> EXERCISE
This exercise calls for the line with "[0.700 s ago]", the line with "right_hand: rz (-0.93", and all lines between them in the material below, output exactly and with no other lines.

┌────────

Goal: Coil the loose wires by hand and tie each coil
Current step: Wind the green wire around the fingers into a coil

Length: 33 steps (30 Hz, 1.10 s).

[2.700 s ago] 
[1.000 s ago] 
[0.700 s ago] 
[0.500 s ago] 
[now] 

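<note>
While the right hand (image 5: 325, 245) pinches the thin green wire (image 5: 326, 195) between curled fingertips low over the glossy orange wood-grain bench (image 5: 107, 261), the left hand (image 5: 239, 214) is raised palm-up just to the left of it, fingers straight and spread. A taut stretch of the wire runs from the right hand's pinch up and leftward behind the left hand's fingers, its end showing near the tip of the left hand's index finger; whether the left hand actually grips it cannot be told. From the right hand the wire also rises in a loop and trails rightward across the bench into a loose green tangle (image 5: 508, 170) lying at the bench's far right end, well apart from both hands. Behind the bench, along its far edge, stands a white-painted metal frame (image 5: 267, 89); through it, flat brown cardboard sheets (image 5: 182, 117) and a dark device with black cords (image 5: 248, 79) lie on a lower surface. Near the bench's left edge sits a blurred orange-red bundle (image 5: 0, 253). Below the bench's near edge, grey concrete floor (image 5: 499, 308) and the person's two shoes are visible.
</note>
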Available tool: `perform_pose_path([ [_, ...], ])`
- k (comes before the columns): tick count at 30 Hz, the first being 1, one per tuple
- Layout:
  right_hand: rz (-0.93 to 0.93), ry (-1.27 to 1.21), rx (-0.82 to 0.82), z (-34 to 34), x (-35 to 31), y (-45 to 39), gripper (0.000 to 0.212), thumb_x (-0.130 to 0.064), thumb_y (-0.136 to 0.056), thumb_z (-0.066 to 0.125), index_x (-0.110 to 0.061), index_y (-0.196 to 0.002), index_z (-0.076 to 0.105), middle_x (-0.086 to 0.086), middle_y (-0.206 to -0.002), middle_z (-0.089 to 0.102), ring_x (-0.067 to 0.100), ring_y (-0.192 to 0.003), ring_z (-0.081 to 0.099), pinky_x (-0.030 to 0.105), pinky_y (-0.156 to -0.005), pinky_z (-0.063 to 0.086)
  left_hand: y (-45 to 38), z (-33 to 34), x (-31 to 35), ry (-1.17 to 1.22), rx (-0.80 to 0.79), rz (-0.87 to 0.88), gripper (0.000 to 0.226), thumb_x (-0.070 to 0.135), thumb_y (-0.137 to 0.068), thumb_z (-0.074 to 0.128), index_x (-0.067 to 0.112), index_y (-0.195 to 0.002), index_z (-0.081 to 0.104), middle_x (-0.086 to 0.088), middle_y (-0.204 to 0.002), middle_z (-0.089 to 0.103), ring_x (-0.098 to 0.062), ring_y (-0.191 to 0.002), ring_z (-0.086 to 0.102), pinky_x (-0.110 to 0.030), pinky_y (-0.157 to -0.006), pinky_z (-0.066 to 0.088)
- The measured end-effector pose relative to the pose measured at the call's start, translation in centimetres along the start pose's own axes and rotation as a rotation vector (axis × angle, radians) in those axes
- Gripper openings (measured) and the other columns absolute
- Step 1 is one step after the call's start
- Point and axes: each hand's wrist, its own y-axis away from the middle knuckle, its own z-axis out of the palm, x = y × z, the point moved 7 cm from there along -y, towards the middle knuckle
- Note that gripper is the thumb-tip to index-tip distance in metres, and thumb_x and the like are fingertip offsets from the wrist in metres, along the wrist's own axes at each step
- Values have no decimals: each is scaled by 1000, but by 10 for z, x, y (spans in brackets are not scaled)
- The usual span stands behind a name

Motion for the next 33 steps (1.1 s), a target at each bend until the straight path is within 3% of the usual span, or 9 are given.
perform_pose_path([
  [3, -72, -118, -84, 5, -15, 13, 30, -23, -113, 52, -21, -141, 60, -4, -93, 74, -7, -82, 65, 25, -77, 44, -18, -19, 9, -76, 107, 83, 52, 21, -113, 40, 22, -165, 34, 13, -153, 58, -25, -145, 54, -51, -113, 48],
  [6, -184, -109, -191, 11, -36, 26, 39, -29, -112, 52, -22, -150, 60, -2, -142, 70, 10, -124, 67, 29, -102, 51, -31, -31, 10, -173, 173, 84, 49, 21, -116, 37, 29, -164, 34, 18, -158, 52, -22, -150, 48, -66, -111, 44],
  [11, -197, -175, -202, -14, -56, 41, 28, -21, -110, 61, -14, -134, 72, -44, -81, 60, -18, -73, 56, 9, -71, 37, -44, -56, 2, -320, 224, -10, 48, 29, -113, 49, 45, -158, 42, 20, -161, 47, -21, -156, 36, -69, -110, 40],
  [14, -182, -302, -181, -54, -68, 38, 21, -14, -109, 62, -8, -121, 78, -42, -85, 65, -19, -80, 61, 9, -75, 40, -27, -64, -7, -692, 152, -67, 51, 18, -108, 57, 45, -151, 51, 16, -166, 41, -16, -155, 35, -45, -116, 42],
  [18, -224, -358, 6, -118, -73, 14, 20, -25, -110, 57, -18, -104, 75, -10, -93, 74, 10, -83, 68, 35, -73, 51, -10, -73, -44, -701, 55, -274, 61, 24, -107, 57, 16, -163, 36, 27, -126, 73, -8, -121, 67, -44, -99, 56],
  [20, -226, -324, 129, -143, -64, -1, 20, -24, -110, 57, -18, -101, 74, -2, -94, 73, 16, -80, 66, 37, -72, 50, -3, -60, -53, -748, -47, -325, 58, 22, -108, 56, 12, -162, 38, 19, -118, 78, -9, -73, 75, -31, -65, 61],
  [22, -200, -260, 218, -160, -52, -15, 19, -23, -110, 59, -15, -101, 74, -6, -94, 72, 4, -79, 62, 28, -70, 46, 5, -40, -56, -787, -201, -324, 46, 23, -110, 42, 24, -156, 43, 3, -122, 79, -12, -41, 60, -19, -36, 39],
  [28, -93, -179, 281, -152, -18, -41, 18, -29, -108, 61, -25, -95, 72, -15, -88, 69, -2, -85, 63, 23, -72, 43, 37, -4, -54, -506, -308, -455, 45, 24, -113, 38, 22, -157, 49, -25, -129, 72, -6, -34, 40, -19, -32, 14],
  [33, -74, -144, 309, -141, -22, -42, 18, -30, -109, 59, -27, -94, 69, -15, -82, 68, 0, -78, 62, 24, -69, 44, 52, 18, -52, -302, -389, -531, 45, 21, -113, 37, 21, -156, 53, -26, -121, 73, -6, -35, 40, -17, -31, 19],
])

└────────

> RESULT
[0.700 s ago] 
[0.500 s ago] 
[now] 

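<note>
While the right hand (image 5: 325, 245) pinches the thin green wire (image 5: 326, 195) between curled fingertips low over the glossy orange wood-grain bench (image 5: 107, 261), the left hand (image 5: 239, 214) is raised palm-up just to the left of it, fingers straight and spread. A taut stretch of the wire runs from the right hand's pinch up and leftward behind the left hand's fingers, its end showing near the tip of the left hand's index finger; whether the left hand actually grips it cannot be told. From the right hand the wire also rises in a loop and trails rightward across the bench into a loose green tangle (image 5: 508, 170) lying at the bench's far right end, well apart from both hands. Behind the bench, along its far edge, stands a white-painted metal frame (image 5: 267, 89); through it, flat brown cardboard sheets (image 5: 182, 117) and a dark device with black cords (image 5: 248, 79) lie on a lower surface. Near the bench's left edge sits a blurred orange-red bundle (image 5: 0, 253). Below the bench's near edge, grey concrete floor (image 5: 499, 308) and the person's two shoes are visible.
</note>
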Available tool: `perform_pose_path([ [_, ...], ])`
- k (comes before the columns): tick count at 30 Hz, the first being 1, one per tuple
- Layout:
  right_hand: rz (-0.93 to 0.93), ry (-1.27 to 1.21), rx (-0.82 to 0.82), z (-34 to 34), x (-35 to 31), y (-45 to 39), gripper (0.000 to 0.212), thumb_x (-0.130 to 0.064), thumb_y (-0.136 to 0.056), thumb_z (-0.066 to 0.125), index_x (-0.110 to 0.061), index_y (-0.196 to 0.002), index_z (-0.076 to 0.105), middle_x (-0.086 to 0.086), middle_y (-0.206 to -0.002), middle_z (-0.089 to 0.102), ring_x (-0.067 to 0.100), ring_y (-0.192 to 0.003), ring_z (-0.081 to 0.099), pinky_x (-0.030 to 0.105), pinky_y (-0.156 to -0.005), pinky_z (-0.063 to 0.086)

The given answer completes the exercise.